SukieTawdry on August 19, 2011 at 5:23 PM

If California had Texas Government, it would be the economic epi-center of the world.

jp on August 19, 2011 at 4:14 PM

Funny, isn’t California already one of the largest economies in the world?

bayam on August 19, 2011 at 5:26 PM

Why report this type of soft number when you can have hard data from BLS or even moderately hard data from CEOs?

Y-not on August 19, 2011 at 4:44 PM

Dunno. As you say, the index itself is worthless, based entirely on subjective impression.

a capella on August 19, 2011 at 5:49 PM

There’s Georgia. Woot woot.

RDE2010 on August 19, 2011 at 5:50 PM

I am surprised that Texas is not on the list of top 10 job creators. They have a lot of oil too.

Most of that oil is offshore, which means it may as well not exist as long as an Obama apparatchik rules the EPA.

Fabozz on August 19, 2011 at 5:59 PM

Funny, isn’t California already one of the largest FAILED economies in the world?

bayam on August 19, 2011 at 5:26 PM

FIFY

Tim Zank on August 19, 2011 at 6:15 PM

Tim Zank ~

BINGO! I used to vacation in California for years but no more. I now call Florida home. Since I’m not a surfer, I have everything I want in the Sunshine State – plus CC laws as a fringe benefit. :)

honsy on August 19, 2011 at 6:38 PM

I wonder if Texas could buy California when it goes bankrupt. Place their energy and environmental laws into effect and what boon that would be for the economy.

/good Merlot tonight

barnone on August 19, 2011 at 6:42 PM

hmmm form the graph it looks like TX just had avg job creation but AK had above avg job creation.

unseen on August 19, 2011 at 7:55 PM

Well so much for the Perry talking point about jobs.

Tx not even in the top 10. shameful

unseen on August 19, 2011 at 7:57 PM

Tx not even in the top 10. shameful

unseen

I take anything from Gallup with a full tablespoon of salt. Their “polls” are nowhere near as reliable as Rasmussen.

honsy on August 19, 2011 at 8:20 PM

I take anything from Gallup with a full tablespoon of salt

Yea, despite WV ranking #3 on this list, their unemployment rate is still at 8.6%. Not exactly stellar. Maybe it’s one of those
“lagging indicator” kind of things.

humdinger on August 19, 2011 at 9:22 PM

Nebraska’s 4.1% unemployment can also be credited to mandatory e-verify and a balanced state budget requirement.
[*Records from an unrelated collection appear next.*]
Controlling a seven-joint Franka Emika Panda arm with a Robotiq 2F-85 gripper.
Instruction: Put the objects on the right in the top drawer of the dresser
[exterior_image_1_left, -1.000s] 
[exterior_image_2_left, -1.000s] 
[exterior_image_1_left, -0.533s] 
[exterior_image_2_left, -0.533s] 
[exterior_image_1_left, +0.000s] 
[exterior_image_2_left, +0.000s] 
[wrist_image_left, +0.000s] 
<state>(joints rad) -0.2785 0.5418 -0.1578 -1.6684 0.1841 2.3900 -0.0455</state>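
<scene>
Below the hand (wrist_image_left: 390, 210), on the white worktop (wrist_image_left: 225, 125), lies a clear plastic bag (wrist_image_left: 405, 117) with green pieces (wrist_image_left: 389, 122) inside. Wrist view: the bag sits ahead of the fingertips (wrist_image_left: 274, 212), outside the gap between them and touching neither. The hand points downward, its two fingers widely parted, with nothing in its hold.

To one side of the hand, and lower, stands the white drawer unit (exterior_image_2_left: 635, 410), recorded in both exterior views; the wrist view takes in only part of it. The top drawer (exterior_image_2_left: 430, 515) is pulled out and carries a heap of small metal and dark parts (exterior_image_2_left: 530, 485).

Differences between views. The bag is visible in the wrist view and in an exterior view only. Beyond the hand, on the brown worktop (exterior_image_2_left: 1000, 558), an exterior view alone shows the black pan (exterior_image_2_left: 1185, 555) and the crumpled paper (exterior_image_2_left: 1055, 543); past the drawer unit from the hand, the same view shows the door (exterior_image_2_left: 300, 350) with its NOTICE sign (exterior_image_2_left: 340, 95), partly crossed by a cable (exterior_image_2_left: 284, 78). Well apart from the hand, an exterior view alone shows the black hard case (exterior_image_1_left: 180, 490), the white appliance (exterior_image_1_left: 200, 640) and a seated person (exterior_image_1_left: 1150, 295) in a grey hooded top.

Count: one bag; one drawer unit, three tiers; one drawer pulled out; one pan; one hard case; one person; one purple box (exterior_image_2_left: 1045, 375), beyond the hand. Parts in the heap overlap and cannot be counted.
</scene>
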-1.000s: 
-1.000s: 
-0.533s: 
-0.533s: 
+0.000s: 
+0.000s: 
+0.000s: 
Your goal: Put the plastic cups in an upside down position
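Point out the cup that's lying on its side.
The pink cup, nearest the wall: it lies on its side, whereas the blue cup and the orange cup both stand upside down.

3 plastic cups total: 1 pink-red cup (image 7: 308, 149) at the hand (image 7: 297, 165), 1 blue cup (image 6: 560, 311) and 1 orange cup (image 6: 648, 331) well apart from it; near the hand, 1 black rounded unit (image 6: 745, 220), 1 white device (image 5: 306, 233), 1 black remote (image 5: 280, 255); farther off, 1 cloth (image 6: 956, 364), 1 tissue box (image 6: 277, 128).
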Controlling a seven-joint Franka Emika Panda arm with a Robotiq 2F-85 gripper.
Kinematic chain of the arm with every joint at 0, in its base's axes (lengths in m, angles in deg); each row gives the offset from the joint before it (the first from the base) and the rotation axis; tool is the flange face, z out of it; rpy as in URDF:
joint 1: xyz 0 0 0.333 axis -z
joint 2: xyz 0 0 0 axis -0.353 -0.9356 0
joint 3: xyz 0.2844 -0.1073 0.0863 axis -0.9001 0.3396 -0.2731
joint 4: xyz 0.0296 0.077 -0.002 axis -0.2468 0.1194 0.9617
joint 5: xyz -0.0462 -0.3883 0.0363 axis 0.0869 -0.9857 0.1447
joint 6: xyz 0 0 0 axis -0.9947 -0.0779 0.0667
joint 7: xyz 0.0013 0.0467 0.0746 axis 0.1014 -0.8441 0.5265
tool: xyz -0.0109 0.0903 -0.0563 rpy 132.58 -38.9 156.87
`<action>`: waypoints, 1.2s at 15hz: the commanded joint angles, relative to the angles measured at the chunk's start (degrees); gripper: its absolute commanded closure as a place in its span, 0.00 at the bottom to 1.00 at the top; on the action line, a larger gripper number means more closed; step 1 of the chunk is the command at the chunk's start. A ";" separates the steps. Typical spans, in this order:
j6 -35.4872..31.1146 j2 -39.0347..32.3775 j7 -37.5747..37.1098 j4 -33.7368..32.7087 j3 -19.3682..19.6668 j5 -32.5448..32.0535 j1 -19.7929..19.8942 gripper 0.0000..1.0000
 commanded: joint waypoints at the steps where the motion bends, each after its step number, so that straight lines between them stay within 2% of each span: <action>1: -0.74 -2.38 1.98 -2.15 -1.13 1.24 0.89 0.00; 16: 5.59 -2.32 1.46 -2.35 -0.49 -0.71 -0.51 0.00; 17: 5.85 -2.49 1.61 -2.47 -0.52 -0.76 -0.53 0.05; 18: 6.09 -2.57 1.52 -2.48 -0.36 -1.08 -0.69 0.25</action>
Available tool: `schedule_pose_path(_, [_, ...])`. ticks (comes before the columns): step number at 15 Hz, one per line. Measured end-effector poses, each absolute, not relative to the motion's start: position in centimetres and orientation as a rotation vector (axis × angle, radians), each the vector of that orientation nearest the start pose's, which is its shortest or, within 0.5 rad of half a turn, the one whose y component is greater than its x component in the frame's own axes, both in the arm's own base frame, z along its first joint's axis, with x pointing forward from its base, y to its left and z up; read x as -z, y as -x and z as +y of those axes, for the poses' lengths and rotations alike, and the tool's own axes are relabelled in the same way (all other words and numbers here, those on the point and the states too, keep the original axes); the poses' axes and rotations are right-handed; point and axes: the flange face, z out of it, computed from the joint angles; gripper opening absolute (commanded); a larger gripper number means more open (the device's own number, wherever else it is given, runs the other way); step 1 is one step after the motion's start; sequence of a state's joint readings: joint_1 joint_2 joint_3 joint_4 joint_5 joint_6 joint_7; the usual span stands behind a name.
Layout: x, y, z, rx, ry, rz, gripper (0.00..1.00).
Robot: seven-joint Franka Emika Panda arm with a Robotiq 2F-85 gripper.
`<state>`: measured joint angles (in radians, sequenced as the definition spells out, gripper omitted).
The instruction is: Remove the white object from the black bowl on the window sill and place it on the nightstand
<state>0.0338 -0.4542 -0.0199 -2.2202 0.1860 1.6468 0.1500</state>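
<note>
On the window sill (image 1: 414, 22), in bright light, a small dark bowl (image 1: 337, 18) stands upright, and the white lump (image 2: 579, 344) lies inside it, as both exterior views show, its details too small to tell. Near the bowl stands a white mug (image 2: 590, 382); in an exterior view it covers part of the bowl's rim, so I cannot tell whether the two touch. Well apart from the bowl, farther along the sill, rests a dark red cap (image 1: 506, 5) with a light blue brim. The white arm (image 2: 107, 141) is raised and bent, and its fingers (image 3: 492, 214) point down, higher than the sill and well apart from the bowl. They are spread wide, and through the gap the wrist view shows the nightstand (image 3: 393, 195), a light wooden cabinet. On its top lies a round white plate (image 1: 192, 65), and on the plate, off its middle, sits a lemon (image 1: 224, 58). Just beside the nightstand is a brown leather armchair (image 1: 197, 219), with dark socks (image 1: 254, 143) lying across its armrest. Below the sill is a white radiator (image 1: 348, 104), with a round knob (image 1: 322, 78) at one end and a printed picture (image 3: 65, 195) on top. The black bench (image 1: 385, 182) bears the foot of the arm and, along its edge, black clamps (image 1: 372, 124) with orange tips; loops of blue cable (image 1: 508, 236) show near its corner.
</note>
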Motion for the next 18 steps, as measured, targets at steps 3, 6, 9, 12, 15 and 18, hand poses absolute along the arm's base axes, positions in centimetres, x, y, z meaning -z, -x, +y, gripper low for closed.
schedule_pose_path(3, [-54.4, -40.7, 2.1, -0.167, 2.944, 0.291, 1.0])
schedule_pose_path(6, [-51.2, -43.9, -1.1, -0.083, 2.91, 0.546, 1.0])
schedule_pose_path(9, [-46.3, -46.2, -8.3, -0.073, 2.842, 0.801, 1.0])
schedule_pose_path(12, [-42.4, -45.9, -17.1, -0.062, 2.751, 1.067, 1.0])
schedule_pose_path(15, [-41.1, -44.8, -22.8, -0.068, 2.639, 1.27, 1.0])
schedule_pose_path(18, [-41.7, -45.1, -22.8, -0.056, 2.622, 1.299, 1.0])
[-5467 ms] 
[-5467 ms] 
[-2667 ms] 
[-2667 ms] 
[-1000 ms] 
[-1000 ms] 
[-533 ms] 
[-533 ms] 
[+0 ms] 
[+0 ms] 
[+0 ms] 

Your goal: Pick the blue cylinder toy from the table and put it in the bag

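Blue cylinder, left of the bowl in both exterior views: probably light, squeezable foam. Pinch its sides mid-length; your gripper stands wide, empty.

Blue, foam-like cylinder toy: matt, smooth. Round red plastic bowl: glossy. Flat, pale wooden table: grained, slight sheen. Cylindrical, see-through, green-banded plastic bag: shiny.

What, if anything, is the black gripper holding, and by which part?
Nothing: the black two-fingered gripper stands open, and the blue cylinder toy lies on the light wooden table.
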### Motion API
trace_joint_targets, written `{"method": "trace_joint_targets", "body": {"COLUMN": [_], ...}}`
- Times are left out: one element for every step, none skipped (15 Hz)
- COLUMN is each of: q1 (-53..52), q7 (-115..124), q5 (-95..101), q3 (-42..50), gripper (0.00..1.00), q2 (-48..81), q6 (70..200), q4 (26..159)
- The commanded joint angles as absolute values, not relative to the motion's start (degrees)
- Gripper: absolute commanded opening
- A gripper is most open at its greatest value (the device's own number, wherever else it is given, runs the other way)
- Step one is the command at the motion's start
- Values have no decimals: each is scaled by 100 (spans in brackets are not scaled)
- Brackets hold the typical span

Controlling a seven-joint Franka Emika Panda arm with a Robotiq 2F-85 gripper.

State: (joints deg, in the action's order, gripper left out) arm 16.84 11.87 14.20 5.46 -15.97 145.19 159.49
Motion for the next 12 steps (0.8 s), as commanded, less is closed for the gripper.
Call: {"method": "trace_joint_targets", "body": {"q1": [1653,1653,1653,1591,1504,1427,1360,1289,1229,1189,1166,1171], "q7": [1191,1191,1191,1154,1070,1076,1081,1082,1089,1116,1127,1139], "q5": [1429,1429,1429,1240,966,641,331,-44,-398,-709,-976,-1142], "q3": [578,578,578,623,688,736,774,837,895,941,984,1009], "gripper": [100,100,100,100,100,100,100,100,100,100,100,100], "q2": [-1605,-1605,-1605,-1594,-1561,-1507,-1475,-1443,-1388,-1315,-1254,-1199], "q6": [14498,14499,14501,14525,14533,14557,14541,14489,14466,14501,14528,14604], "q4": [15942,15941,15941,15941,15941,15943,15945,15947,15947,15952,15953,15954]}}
JetBlast on August 20, 2011 at 10:38 AM

If California had Texas Government, it would be the economic epi-center of the world.

jp on August 19, 2011 at 4:14 PM

Funny, isn’t California already one of the largest economies in the world?

bayam on August 19, 2011 at 5:26 PM

You mean California, the state that is so in debt, and running every feasible business out of the state by their policies? That California? Yeah.. by leftist math you think it is doing just fine.